2019/12/15(日) 11:54配信

佐賀新聞

 佐賀県教育委員会は県立校教員の働き方改革の一環で、時間外勤務(残業)の上限を月45時間以下とする方針を策定した。文部科学省の指針に基づく措置で、来年4月からの運用を目指している。上限を設けることで長時間労働を抑制する意識付けにつなげようとしているが、学校現場からは「教員不足を補い、業務量を減らさないと対応は難しい」という声も聞かれる。

 方針は11月中旬の県教委の定例会で報告された。上限は校長や教頭、教諭に加え、実習助手らも対象になる。在校時間や校外での活動時間を「勤務時間」と位置付け、残業を月45時間、年間360時間を超えないことを目安にした。修学旅行の引率などは除いている。学校で重大な事故が起きるなど特別な事情で勤務が生じた場合は、月80時間以上、年間720時間以上にならないように定めた。

 校長には、土日や祝日に教員が校外研修をしたり、部活動で引率したりした場合、報告書などを基にして勤務時間を把握する努力も求めている。こうした方針を参考に、市町教委も本年度中に方針を策定する。

 学校現場からは「長時間労働を見直すきっかけにはなる」と一定評価する声がある一方、業務自体が削減されるわけではないため、実効性を疑問視する意見もある。ある高校教員は「3年生の補習は毎日2時間。どこを削ればいいのか不安がある」と口にする。運動部を指導する別の高校の教員も「佐賀での国民スポーツ大会に向けて強化を求められる中、部活の時間を減らすのは厳しい」と話す。

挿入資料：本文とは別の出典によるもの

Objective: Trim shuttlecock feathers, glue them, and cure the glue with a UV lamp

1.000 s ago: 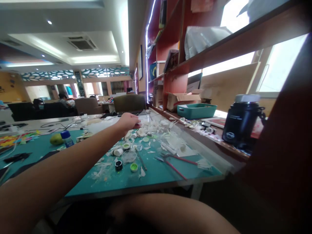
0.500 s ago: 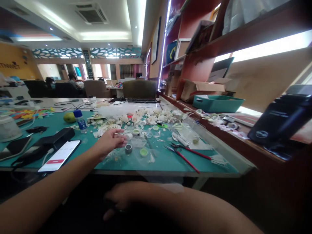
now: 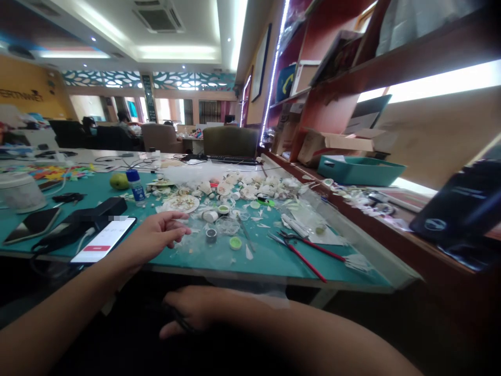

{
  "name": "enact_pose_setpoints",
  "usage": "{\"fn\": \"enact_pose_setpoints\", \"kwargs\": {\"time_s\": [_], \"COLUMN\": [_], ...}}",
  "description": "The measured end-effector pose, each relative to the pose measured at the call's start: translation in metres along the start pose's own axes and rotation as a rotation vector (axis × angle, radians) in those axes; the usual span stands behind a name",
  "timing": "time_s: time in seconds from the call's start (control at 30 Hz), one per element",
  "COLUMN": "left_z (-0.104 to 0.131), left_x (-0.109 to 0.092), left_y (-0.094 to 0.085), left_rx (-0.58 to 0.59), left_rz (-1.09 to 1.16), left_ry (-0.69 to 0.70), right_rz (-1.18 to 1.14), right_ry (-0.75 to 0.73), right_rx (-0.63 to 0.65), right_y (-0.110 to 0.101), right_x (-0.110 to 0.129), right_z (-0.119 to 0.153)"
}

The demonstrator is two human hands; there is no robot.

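Observation:
My left hand (image 3: pixel 166 230) hovers over the near side of the green table mat, its fingers loosely apart with nothing visible between them. Just right of its fingertips lies a small white jar (image 3: pixel 210 215) on its side, not touched. Nearby are a dark-topped little pot (image 3: pixel 211 235), an open pot of green stuff (image 3: pixel 223 209) and a light green round lid (image 3: pixel 235 243). Behind the hand is a white plate (image 3: pixel 183 203) with crumbs. Below the table edge, in shadow, my right hand (image 3: pixel 190 310) is closed around a black curved handle (image 3: pixel 180 317); the rest of it is hidden.
Red-handled pliers (image 3: pixel 303 261) lie to the right. White shell-like pieces (image 3: pixel 250 185) are heaped behind. A lit phone (image 3: pixel 104 240), a black adapter (image 3: pixel 97 211), a blue-capped bottle (image 3: pixel 136 189) and a green fruit (image 3: pixel 119 181) are left. A teal bin (image 3: pixel 360 169) sits on the right ledge.
My left hand has drawn back left from the white jar, uncovering the plate behind it. My right hand has shifted slightly and stays below the table edge. The view has turned a little left.

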State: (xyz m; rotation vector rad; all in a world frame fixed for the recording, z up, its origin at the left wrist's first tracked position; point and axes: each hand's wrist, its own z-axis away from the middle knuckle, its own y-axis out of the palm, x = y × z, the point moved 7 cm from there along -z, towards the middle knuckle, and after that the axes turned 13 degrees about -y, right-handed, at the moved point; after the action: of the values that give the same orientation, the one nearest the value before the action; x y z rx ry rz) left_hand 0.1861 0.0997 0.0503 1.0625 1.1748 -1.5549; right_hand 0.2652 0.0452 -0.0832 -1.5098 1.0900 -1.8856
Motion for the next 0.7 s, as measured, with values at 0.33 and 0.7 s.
{"fn": "enact_pose_setpoints", "kwargs": {"time_s": [0.33,0.7], "left_z": [0.008,0.023], "left_x": [0.044,0.062], "left_y": [-0.028,-0.044], "left_rx": [0.079,0.089], "left_rz": [0.171,0.463], "left_ry": [-0.221,-0.35], "right_rz": [-0.141,-0.351], "right_ry": [-0.063,0.02], "right_rx": [-0.168,-0.345], "right_y": [-0.006,-0.009], "right_x": [0.011,0.037], "right_z": [0.0,0.004]}}
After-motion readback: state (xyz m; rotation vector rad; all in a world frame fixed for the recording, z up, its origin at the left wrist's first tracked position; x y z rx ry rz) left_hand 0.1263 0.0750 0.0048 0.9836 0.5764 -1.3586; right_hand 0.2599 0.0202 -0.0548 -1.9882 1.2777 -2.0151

 勤務時間を年単位で調整する変形労働時間制の導入を柱にした改正教職員給与特別措置法(給特法)は今月4日、参院本会議で可決され、成立した。繁忙期の勤務時間を延長する代わりに、夏休み期間の休日を増やす運用が自治体の判断で可能になり、残業の上限を月45時間とする文科省指針を法的に位置付けた。

 県教職員労働組合(佐教組)は、教員不足で労働過多になっているとして「業務が減らないことには、残業に上限を設けても絵にかいた餅になりかねない」と指摘する。変形労働時間制についても「長時間勤務の現状をごまかすような手だて。数カ月後にまとめて休めるとしても、疲れはその日のうちにとらないと意味がない」と反発している。